■ Your instructions ■
What you return should be the full listing, word for word, without a single image.
Start of Given material
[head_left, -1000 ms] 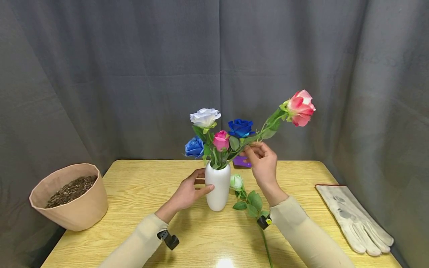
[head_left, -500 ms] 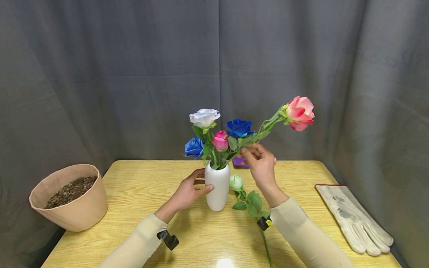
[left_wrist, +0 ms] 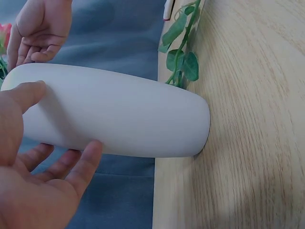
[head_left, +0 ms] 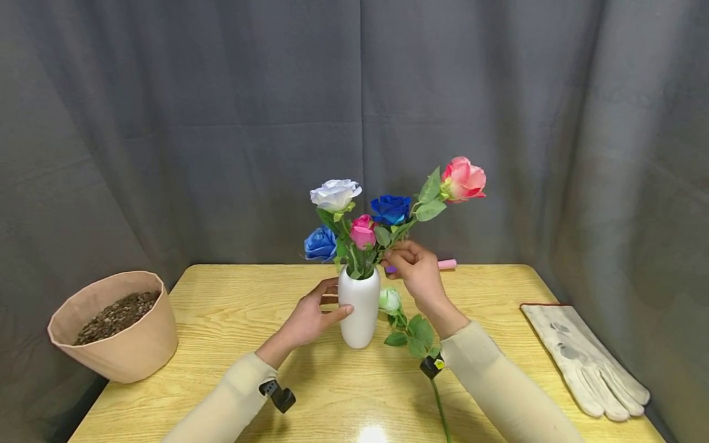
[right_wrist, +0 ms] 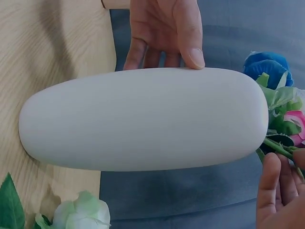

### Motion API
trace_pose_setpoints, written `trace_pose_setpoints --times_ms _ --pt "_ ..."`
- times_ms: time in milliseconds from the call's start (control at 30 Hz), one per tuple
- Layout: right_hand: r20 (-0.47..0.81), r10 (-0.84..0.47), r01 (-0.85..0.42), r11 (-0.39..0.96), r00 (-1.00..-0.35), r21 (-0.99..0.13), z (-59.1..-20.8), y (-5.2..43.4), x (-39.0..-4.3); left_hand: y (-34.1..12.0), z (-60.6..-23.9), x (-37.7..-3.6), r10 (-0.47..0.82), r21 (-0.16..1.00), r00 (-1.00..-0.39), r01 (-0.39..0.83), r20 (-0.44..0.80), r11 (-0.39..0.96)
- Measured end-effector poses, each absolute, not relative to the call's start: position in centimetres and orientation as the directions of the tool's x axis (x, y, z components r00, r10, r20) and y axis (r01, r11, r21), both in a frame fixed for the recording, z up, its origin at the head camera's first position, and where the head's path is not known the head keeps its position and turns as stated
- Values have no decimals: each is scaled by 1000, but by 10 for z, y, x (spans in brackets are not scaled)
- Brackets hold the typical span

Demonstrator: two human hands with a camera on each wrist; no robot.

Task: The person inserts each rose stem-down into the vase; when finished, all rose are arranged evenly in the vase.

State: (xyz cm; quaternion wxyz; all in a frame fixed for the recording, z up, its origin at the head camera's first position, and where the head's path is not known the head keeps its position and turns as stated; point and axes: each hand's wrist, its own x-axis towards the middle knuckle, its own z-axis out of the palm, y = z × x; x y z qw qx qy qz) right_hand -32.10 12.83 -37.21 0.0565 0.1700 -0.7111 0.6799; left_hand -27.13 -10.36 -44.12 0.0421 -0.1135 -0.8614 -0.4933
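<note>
A white vase (head_left: 360, 317) stands mid-table holding a white rose (head_left: 335, 194), a dark blue rose (head_left: 391, 209), a light blue rose (head_left: 320, 243) and a magenta rose (head_left: 362, 232). My left hand (head_left: 331, 299) grips the vase's side, thumb in front and fingers behind; the left wrist view shows the vase (left_wrist: 119, 114) in that hand (left_wrist: 43, 191). Just right of the vase's mouth, my right hand (head_left: 394, 261) pinches the stem of a coral-pink rose (head_left: 464, 179), which leans up to the right with its lower end at the mouth. A pale green rose (head_left: 390, 300) lies on the table beside the vase.
A tan pot of dark soil (head_left: 116, 323) sits at the table's left edge. Pale work gloves (head_left: 587, 363) lie at the right edge. A pink marker (head_left: 446, 264) lies behind my right hand. A grey curtain closes off the back.
My right hand has moved left and down toward the vase's mouth with the coral-pink rose, whose bloom now stands steeper and closer to the bunch. The left hand has stayed on the vase.
</note>
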Motion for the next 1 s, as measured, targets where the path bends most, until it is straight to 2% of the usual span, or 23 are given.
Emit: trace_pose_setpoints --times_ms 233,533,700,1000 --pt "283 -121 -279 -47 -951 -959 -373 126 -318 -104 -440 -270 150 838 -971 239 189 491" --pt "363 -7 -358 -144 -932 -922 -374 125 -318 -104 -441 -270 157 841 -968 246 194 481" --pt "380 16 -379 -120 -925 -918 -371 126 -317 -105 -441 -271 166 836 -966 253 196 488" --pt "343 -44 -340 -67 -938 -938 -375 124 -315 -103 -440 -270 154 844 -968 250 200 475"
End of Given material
■ Exercise response ■
[head_left, -1000 ms] 
[head_left, -500 ms] 
[left_wrist, +0 ms] 
[head_left, +0 ms] 
[right_wrist, +0 ms] 

### Motion API
trace_pose_setpoints, written `trace_pose_setpoints --times_ms _ --pt "_ ..."`
- times_ms: time in milliseconds from the call's start (control at 30 Hz), one per tuple
- Layout: right_hand: r20 (-0.47..0.81), r10 (-0.84..0.47), r01 (-0.85..0.42), r11 (-0.39..0.96), r00 (-1.00..-0.35), r21 (-0.99..0.13), z (-59.1..-20.8), y (-5.2..43.4), x (-39.0..-4.3); left_hand: y (-34.1..12.0), z (-60.6..-23.9), x (-37.7..-3.6), r10 (-0.47..0.82), r21 (-0.16..1.00), r00 (-1.00..-0.39), r01 (-0.39..0.83), r20 (-0.44..0.80), r11 (-0.39..0.96)
- Measured end-effector poses, each absolute, not relative to the call's start: position in centimetres and orientation as the directions of the tool's x axis (x, y, z components r00, r10, r20) and y axis (r01, r11, r21), both in a frame fixed for the recording, z up, its origin at the head camera's first position, and where the head's path is not known the head keeps its position and turns as stated
- Values have no decimals: each is scaled by 1000, but by 10 for z, y, x (spans in brackets are not scaled)
- Brackets hold the typical span

Demonstrator: two human hands with a camera on each wrist; no robot.

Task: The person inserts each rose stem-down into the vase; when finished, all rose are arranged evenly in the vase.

State: (xyz cm; quaternion wxyz; all in a frame fixed for the recording, z up, its origin at the head camera's first position, and where the head's path is not known the head keeps its position and turns as stated; point and axes: each hand's wrist, its own x-axis towards the middle knuckle, its own z-axis out of the palm, y = z × x; x y z qw qx qy qz) right_hand -32.10 12.83 -37.21 0.0565 0.1700 -0.7111 0.6799; left_hand -27.13 -10.36 -44.12 0.0421 -0.1135 -0.8614 -0.4933
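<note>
A white vase (head_left: 360, 317) stands mid-table holding a white rose (head_left: 335, 194), a dark blue rose (head_left: 391, 209), a light blue rose (head_left: 320, 243) and a magenta rose (head_left: 362, 232). My left hand (head_left: 331, 299) grips the vase's side, thumb in front and fingers behind; the left wrist view shows the vase (left_wrist: 119, 114) in that hand (left_wrist: 43, 191). Just right of the vase's mouth, my right hand (head_left: 394, 261) pinches the stem of a coral-pink rose (head_left: 464, 179), which leans up to the right with its lower end at the mouth. A pale green rose (head_left: 390, 300) lies on the table beside the vase.
A tan pot of dark soil (head_left: 116, 323) sits at the table's left edge. Pale work gloves (head_left: 587, 363) lie at the right edge. A pink marker (head_left: 446, 264) lies behind my right hand. A grey curtain closes off the back.
My right hand has moved left and down toward the vase's mouth with the coral-pink rose, whose bloom now stands steeper and closer to the bunch. The left hand has stayed on the vase.
</note>
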Motion for the next 1 s, as measured, targets where the path bends most, until it is straight to 2% of the usual span, or 23 are given.
Emit: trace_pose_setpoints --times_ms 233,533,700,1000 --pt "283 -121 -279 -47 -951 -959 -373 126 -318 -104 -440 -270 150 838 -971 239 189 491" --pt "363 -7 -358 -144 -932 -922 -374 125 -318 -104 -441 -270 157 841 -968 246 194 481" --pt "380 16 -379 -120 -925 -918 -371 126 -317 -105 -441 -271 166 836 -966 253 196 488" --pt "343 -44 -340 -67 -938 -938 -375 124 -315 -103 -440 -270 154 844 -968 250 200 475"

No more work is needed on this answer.